# From File (including URL to download a file) to GCS

In [None]:
from gcp_ingestion import FromFileToGCS

# #usage exemple from URL to GCS
bucket_name = f"raw_geodata"
credentials_path = 'service_account.json' # JSON key from BigQuery service account, must have a Storage Admin role

# list of urls to download with the destination name of the blob in GCS
list_url_blob = []
for year in range(2018, 2024):
    url = f'https://files.data.gouv.fr/geo-dvf/latest/csv/{year}/full.csv.gz'
    destination_blob_name = f'geo_dvf_{year}.gz'
    dict_url_dest = {'url' : url, 
                     'destination_blob_name' : destination_blob_name }
    list_url_blob.append(dict_url_dest)



processor = FromFileToGCS(bucket_name, credentials_path)
# create the bucket in GCS, if it doesn't exist, otherwise do nothing
processor.create_bucket() 

# loop to download the data from the url and upload it to GCS
for el in list_url_blob :
    url = el['url']
    destination_blob_name = el['destination_blob_name']
    processor.download_and_upload_from_URL(url, destination_blob_name)
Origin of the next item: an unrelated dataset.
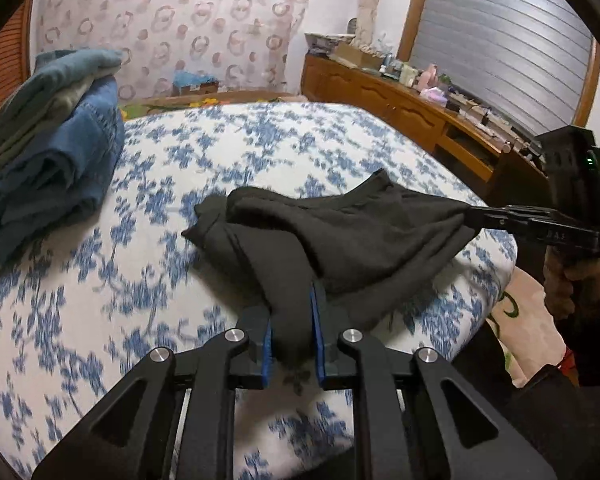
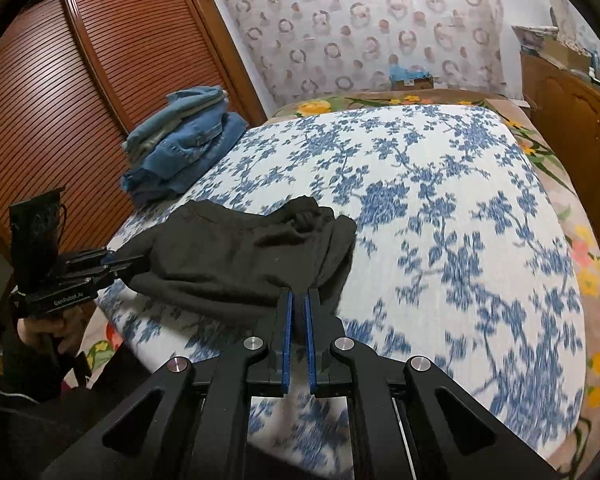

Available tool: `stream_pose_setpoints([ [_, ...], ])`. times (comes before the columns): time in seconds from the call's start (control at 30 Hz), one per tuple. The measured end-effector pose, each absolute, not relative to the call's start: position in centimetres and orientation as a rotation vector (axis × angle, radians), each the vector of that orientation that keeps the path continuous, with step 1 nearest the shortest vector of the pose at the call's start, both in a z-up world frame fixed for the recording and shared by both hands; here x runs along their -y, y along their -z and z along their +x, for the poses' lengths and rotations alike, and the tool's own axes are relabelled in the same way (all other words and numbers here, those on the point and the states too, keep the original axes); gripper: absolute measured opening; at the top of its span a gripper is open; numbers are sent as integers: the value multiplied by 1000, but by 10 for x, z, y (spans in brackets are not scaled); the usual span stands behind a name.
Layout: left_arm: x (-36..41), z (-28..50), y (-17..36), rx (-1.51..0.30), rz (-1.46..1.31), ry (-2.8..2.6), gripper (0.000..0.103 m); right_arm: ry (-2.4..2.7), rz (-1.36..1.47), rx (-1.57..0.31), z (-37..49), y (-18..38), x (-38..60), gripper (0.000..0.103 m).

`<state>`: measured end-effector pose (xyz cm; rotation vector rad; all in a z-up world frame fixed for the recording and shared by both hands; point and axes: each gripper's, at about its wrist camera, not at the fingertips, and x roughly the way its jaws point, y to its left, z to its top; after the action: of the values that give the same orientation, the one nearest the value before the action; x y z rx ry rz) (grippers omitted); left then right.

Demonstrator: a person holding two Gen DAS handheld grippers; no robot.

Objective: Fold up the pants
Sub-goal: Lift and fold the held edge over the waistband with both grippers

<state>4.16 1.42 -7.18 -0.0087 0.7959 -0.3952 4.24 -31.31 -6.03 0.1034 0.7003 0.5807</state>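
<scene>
Black pants [image 1: 340, 232] lie bunched on the blue-flowered bed cover [image 1: 260, 148], partly lifted and stretched between both grippers. In the left wrist view my left gripper [image 1: 290, 300] is shut on a thick fold of the black cloth, which fills the gap between its blue pads. My right gripper [image 1: 466, 214] comes in from the right, pinched on the opposite corner of the cloth. In the right wrist view the right gripper [image 2: 299, 292] is shut on a thin edge of the pants [image 2: 228, 256]. The left gripper [image 2: 134, 260] holds their left end there.
A stack of folded blue jeans [image 1: 52, 140] [image 2: 184, 140] sits on the bed's far left side. A louvred wooden wardrobe [image 2: 80, 80] stands to the left. A cluttered wooden dresser [image 1: 400, 104] runs along the right. A hand [image 1: 572, 280] holds each gripper's handle.
</scene>
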Motion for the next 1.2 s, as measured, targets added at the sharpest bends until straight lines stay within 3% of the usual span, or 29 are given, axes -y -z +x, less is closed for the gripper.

# list the blobs in the bucket
blobs = processor.list_blobs()
# print the list of blobs, you can choose which one to extract and upload
print(blobs)
# extract and upload the data from the list of blobs (GCS format)
processor.extract_and_upload_sel(blobs)


# From local file to GCS 

In [None]:
from gcp_ingestion import FromFileToGCS

#usage exemple from local to GCS
bucket_name = f"raw_geodata_local_files"
credentials_path = 'service_account.json' # JSON key from BigQuery service account, must have a Storage Admin role

# list of local files to upload with the destination name of the blob in GCS
processor = FromFileToGCS(bucket_name, credentials_path)
processor.create_bucket()
processor.local_to_gcs('full.csv.gz', 'geo_dvf_2023.gz')
blobs = processor.list_blobs()
processor.extract_and_upload_sel(blobs)

# From GCS to Bigquery

In [1]:
from gcp_ingestion import FromGCStoGBQ

# usage exemple
credentials_path = 'service_account.json'
project_id = 'blablacar-ae-case-study'
dataset_name = 'raw_data'
bucket_name = 'raw_geodata'

processor_bq = FromGCStoGBQ(credentials_path, project_id, dataset_name, bucket_name)
processor_bq.create_dataset()
blobs = processor_bq.list_blobs()
for blob in blobs:
    print(blob.name)
processor_bq.upload_to_bq(blobs)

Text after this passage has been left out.